Visual indications 134 of the located items 132 matching the one or more search terms 130 are displayed in the online marketplace 112 (block 810). In at least one implementation, the one or more search terms 130 are displayed proximate to the visual indications 134 of the located items 132 in a user interface. Some examples further comprise receiving a user input to remove at least one of the one or more search terms and filtering the visual indications 134 of the located items 132 responsive to the user input to remove the at least one of the one or more search terms 130.

FIG. 9 depicts a procedure 900 in an example implementation of visual search query intent extraction and search refinement. An image 124 is analyzed to determine characteristics of an object 304 in the image 124 using one or more machine learning models 126 (block 902). For example, the one or more machine learning models 126 are trained using training data 702 that includes images of items listed on the online marketplace 112, the images of the items associated with characteristics of the items, the characteristics of the items extracted from listing data 118. Some examples further comprise adding noise 712 to the images of the items in the training data 702. In some examples, the one or more machine learning models 126 are trained using training data 702 that includes images uploaded to the online marketplace 112 as part of a search query. Additionally or alternatively, the one or more machine learning models 126 are trained using user purchase history. For example, the characteristics are based on intended characteristics of an item to purchase.

One or more search terms 130 are automatically generated based on the characteristics of the object 304 in the image 124 (block 904).

The one or more search terms 130 are updated by removing or adding a search term based on a user input (block 906).

An online marketplace 112 is searched to locate items matching the one or more search terms 130 (block 908). In some examples, the one or more search terms 130 are displayed proximate to visual indications 134 of located items 132 matching the one or more search terms 130 in a user interface.

FIG. 10 depicts a procedure 1000 in an example implementation of visual search query intent extraction and search refinement.

Images of items listed on an online marketplace 112 are received, the images of the items associated with one or more tags indicating characteristics of the items, the characteristics of the items extracted from listing data 118 (block 1002).

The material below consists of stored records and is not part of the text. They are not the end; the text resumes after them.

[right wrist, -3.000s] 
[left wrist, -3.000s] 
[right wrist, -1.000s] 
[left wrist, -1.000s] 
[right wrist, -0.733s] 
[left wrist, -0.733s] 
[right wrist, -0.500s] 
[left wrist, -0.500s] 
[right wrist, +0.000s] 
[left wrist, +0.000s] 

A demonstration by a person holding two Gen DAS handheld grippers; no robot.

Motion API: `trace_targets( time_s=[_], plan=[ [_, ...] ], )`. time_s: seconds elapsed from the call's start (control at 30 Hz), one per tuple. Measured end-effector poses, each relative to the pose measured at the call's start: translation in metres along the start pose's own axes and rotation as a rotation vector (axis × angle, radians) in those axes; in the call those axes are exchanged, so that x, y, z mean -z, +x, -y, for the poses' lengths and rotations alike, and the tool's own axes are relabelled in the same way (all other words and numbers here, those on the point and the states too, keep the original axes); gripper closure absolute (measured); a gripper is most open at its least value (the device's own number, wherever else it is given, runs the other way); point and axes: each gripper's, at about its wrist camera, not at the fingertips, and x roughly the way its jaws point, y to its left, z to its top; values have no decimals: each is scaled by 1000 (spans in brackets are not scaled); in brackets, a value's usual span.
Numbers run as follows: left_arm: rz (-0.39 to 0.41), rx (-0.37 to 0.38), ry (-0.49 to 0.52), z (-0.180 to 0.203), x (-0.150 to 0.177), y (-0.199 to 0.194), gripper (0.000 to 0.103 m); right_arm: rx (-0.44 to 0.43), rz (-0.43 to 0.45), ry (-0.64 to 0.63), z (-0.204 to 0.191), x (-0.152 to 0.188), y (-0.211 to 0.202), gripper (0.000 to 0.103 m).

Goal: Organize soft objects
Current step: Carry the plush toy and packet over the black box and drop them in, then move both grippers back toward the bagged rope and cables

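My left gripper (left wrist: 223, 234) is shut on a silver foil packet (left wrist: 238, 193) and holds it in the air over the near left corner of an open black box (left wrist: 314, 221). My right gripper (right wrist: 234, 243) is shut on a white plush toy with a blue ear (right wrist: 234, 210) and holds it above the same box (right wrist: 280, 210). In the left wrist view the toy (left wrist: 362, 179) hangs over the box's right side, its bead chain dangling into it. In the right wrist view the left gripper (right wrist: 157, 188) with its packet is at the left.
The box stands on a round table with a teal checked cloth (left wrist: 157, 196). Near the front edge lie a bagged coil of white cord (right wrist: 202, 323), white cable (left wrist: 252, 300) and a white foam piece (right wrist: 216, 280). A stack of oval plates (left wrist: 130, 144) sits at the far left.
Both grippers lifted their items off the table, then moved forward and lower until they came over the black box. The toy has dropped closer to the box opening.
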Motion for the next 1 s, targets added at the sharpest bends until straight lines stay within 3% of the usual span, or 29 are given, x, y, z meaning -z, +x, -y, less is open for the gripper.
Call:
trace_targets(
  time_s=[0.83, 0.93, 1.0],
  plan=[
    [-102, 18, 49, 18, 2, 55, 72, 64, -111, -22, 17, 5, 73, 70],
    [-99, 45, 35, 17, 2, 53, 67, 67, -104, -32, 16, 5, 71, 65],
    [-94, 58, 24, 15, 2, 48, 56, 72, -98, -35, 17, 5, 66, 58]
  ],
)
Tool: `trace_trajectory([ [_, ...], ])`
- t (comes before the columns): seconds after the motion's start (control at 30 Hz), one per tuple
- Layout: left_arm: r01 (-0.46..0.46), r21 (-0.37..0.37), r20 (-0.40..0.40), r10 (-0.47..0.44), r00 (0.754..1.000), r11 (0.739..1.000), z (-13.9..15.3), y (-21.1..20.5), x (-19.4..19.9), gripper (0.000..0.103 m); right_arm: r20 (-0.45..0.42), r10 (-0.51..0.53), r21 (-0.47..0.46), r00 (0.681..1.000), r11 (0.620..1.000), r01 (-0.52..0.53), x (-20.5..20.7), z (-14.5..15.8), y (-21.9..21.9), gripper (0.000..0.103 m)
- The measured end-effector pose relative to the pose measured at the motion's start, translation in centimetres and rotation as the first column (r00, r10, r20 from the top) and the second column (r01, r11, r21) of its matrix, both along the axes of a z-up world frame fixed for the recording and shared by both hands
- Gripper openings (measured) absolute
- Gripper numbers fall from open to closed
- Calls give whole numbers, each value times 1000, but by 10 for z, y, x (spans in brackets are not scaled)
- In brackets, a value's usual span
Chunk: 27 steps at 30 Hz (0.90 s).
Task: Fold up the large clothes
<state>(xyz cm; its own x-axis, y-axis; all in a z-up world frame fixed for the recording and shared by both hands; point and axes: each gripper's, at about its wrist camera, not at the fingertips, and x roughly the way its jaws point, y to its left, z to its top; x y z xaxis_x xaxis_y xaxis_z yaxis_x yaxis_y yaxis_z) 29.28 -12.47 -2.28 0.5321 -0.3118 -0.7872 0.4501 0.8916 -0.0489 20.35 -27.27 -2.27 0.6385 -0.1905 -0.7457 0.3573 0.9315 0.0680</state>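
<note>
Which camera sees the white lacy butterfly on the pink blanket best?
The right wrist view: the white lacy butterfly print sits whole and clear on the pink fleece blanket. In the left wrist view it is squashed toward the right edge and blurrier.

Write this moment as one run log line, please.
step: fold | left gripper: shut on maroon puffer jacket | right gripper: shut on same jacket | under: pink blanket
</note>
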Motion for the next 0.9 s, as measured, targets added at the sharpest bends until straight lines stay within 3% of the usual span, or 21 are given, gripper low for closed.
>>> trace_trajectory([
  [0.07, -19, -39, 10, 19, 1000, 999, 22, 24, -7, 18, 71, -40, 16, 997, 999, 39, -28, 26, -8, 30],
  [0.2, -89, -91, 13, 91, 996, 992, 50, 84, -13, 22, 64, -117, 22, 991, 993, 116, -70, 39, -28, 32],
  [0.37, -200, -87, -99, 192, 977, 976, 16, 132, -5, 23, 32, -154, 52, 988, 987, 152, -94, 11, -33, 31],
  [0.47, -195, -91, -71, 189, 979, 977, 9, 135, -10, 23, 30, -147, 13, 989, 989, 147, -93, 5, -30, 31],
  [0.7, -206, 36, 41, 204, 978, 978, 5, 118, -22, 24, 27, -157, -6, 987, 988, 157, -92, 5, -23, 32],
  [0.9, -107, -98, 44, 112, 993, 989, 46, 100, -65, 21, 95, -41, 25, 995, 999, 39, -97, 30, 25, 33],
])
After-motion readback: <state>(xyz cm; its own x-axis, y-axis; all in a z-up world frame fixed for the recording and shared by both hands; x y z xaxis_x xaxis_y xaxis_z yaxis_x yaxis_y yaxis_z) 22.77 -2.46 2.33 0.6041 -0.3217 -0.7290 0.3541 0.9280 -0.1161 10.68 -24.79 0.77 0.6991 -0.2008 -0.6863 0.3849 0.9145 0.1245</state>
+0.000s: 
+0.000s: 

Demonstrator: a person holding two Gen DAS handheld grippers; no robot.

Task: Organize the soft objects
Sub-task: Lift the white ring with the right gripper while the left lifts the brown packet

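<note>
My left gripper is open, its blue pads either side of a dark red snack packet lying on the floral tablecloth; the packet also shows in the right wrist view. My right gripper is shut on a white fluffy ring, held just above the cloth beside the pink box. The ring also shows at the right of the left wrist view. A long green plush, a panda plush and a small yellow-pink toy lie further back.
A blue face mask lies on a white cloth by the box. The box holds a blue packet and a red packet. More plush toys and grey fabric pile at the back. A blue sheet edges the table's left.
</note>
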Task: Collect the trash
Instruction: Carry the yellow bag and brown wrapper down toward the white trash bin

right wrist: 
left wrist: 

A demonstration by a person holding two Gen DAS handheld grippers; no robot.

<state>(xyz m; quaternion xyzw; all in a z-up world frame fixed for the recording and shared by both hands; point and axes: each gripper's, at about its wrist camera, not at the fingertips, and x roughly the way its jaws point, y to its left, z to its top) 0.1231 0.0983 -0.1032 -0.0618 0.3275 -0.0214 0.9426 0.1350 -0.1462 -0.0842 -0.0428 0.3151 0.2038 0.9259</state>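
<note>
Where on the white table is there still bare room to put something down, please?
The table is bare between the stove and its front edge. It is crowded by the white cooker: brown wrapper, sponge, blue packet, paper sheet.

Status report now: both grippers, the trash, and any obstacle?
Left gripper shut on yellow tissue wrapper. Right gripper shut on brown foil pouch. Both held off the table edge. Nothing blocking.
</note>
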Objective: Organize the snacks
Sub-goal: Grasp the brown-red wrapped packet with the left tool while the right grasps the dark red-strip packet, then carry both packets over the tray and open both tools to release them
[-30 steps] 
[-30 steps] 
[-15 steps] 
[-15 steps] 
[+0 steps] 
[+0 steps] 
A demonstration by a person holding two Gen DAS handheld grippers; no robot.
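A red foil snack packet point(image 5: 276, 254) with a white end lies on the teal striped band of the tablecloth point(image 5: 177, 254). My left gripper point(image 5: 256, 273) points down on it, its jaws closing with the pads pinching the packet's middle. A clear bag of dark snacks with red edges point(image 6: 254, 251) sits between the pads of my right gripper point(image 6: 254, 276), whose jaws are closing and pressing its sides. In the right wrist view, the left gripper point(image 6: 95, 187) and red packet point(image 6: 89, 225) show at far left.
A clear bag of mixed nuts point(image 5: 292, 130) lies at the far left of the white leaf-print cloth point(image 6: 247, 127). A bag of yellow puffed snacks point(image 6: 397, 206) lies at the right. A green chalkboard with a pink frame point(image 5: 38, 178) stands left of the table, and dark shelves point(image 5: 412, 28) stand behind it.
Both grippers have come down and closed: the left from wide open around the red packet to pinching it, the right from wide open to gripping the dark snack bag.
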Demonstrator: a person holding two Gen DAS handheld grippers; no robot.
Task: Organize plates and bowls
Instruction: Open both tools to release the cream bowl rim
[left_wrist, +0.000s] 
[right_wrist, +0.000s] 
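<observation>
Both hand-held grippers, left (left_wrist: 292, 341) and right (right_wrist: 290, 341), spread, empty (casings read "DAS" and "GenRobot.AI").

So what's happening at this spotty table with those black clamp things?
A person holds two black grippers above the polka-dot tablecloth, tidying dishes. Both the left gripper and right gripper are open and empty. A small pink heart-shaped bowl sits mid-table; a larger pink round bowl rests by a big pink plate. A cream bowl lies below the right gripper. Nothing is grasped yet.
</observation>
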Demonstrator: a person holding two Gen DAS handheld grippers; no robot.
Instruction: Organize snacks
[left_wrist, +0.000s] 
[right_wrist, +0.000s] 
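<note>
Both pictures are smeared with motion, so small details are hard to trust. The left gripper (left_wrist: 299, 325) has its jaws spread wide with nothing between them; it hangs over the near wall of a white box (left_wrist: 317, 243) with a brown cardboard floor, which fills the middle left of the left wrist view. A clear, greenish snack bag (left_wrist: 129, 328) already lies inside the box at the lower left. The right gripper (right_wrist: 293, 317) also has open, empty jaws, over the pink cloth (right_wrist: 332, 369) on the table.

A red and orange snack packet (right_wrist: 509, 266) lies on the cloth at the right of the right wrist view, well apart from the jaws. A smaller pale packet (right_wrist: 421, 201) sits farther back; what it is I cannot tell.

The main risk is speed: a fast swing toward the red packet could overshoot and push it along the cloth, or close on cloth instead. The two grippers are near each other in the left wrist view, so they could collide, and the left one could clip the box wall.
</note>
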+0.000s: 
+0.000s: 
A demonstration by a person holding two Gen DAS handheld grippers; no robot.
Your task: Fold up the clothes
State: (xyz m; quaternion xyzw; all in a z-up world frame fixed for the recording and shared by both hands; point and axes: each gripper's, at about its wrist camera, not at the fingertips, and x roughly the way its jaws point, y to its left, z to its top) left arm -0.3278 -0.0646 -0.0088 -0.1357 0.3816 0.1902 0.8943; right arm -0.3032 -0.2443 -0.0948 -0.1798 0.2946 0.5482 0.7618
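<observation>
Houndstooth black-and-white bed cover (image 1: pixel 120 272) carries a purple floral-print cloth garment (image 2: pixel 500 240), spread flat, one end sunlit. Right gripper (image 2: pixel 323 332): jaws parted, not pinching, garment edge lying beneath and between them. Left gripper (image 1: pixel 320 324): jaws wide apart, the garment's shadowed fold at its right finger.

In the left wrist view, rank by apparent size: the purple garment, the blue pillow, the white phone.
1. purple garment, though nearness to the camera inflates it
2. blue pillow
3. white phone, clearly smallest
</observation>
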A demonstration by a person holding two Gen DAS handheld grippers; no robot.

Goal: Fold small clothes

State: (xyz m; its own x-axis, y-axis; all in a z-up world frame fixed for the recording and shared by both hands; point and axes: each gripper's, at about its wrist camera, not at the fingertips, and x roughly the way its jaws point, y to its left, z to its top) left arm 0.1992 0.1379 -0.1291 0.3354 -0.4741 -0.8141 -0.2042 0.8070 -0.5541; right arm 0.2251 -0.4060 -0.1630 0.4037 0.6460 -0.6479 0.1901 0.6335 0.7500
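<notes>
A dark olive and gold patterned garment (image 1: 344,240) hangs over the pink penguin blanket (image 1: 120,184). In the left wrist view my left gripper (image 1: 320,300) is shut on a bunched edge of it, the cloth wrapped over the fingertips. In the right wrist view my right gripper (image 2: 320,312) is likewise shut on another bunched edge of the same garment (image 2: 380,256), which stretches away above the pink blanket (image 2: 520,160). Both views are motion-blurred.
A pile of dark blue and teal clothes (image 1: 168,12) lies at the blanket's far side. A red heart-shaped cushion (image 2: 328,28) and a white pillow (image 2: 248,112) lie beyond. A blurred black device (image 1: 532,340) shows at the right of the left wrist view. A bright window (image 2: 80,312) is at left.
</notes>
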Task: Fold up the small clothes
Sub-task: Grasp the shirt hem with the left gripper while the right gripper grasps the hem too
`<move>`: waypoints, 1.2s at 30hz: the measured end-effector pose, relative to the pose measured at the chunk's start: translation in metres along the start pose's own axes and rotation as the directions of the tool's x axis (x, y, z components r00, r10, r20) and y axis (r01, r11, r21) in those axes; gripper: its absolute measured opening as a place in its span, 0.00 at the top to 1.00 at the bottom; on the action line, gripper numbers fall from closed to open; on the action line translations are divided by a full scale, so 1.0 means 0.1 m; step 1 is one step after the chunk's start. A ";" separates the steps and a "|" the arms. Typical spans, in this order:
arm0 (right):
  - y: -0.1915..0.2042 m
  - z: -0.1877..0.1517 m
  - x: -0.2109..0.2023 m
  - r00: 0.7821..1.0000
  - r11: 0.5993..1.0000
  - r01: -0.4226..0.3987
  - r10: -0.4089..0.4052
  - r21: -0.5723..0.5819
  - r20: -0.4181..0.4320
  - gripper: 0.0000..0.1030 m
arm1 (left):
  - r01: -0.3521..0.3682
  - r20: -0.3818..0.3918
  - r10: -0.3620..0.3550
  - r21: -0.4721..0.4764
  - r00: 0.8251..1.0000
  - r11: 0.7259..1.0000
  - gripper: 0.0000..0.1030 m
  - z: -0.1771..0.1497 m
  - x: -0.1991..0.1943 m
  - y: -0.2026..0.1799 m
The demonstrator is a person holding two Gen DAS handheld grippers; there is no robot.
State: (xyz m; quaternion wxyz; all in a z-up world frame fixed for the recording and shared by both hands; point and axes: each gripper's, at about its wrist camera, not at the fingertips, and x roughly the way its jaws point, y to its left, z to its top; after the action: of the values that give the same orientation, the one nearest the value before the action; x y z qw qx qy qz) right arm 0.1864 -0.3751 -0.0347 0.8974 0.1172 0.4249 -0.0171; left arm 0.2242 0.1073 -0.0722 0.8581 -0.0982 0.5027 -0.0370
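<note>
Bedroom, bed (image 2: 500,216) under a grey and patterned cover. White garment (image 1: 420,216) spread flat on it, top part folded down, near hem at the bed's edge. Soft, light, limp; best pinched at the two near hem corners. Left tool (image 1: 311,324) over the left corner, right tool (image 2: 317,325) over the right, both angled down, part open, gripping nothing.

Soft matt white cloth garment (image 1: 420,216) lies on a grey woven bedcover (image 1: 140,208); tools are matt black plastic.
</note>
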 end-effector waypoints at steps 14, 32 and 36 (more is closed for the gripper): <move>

Training data 702 is generated based on the images of the items and the one or more tags by adding noise 712 to the images of the items (block 1004).

At least one machine learning model 126 is trained to generate one or more search terms 130 based on characteristics of an object 304 in an input image based on the training data 702 (block 1006). In an example, the at least one machine learning model 126 is further trained on images uploaded to the online marketplace 112 as part of a search query. In an additional example, the at least one machine learning model 126 is further trained on user purchase history. Additionally or alternatively, the at least one machine learning model 126 is further trained to update the one or more search terms 130 based on a user input.

Having described examples of procedures in accordance with one or more implementations, consider now an example of a system and device that can be utilized to implement the various techniques described herein.

Example System and Device

FIG. 11 illustrates an example of a system generally at 1100 that includes an example of a computing device 1102 that is representative of one or more computing systems and/or devices that may implement the various techniques described herein. This is illustrated through inclusion of the application 110 and the visual search query system 106. The computing device 1102 may be, for example, a server of a service provider, a device associated with a client (e.g., a client device), an on-chip system, and/or any other suitable computing device or computing system.

The example computing device 1102 as illustrated includes a processing system 1104, one or more computer-readable media 1106, and one or more I/O interfaces 1108 that are communicatively coupled, one to another. Although not shown, the computing device 1102 may further include a system bus or other data and command transfer system that couples the various components, one to another. A system bus can include any one or combination of different bus structures, such as a memory bus or memory controller, a peripheral bus, a universal serial bus, and/or a processor or local bus that utilizes any of a variety of bus architectures. A variety of other examples are also contemplated, such as control and data lines.

The processing system 1104 is representative of functionality to perform one or more operations using hardware. Accordingly, the processing system 1104 is illustrated as including hardware elements 1110 that may be configured as processors, functional blocks, and so forth. This may include implementation in hardware as an application specific integrated circuit or other logic device formed using one or more semiconductors. The hardware elements 1110 are not limited by the materials from which they are formed or the processing mechanisms employed therein. For example, processors may be comprised of semiconductor(s) and/or transistors (e.g., electronic integrated circuits (ICs)). In such a context, processor-executable instructions may be electronically-executable instructions.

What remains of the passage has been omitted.